**Exercise aim**
Leaving the pictures aside, restate all of the data exactly.

====== Given data ======

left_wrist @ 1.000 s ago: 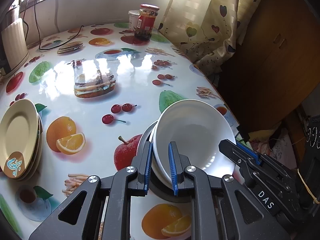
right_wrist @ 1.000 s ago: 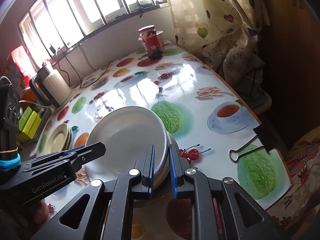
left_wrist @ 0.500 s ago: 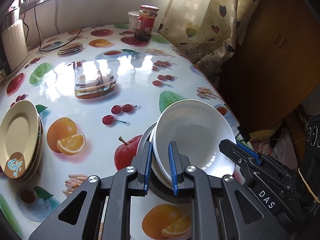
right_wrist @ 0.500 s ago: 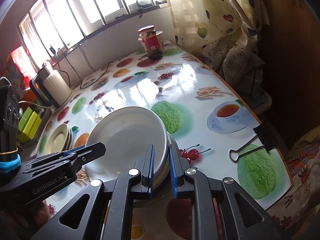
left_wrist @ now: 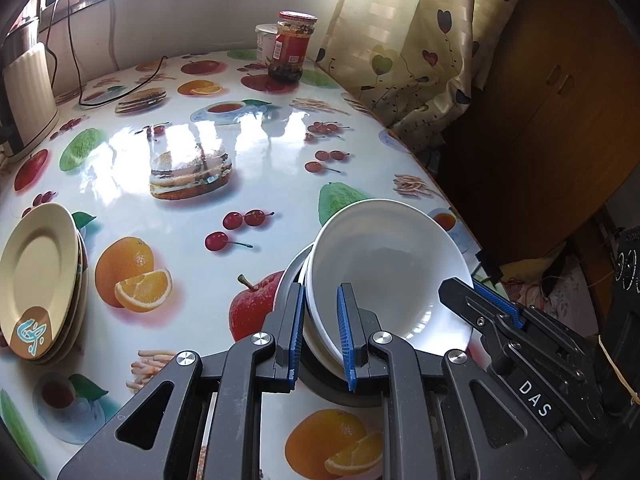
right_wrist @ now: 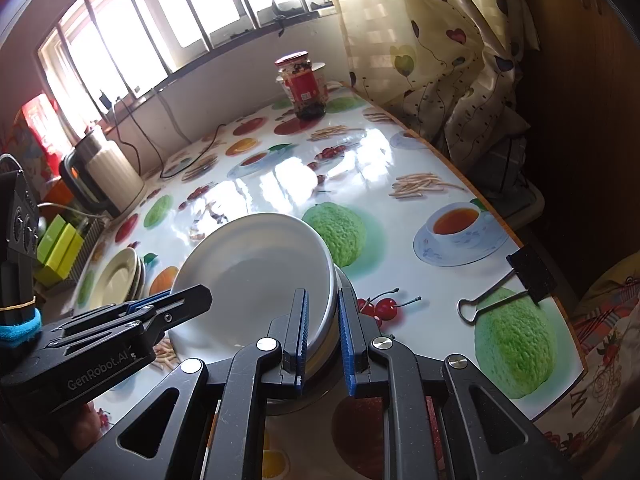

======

**Answer to this exercise**
left_wrist @ 1.000 s ago: 
right_wrist @ 1.000 s ago: 
left_wrist @ 0.500 s ago: 
right_wrist @ 0.500 s ago: 
left_wrist @ now: 
right_wrist @ now: 

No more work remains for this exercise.